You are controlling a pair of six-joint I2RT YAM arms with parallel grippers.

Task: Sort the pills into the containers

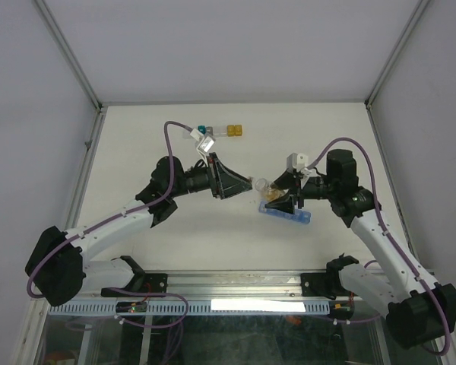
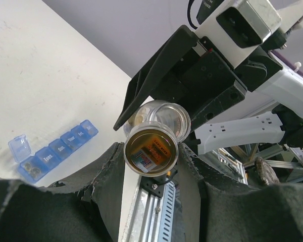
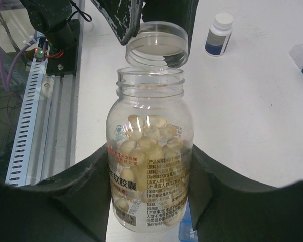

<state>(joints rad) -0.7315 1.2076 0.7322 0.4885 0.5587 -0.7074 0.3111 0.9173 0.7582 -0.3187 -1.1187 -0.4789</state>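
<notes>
The right claw [image 3: 149, 151] is pinching the open pill bottle [image 3: 149, 196] near the blue containers [image 2: 55, 151] while the left claw [image 2: 151, 156] is pinching its lid [image 3: 156, 45] clear, probably so the pills [image 3: 146, 132] can be tipped in.

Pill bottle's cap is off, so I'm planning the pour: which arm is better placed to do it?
Right, probably. The right gripper holds the open pill bottle close by the blue organizer, whose end lid is up; the left gripper holds only the cap.
</notes>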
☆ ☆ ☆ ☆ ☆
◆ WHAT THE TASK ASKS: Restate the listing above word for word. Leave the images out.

◆ RESULT OF THIS TASK:
You are controlling a pair of six-joint I2RT YAM arms with parallel grippers.

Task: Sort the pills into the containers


<state>(joints rad) -0.7315 1.2076 0.7322 0.4885 0.5587 -0.7074 0.3111 0.9173 0.7582 -0.3187 -1.1187 -0.4789</state>
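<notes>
The right claw [image 3: 149, 151] is pinching the open pill bottle [image 3: 149, 196] near the blue containers [image 2: 55, 151] while the left claw [image 2: 151, 156] is pinching its lid [image 3: 156, 45] clear, probably so the pills [image 3: 146, 132] can be tipped in.

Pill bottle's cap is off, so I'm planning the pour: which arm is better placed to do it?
Right, probably. The right gripper holds the open pill bottle close by the blue organizer, whose end lid is up; the left gripper holds only the cap.
</notes>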

The submitted answer is complete.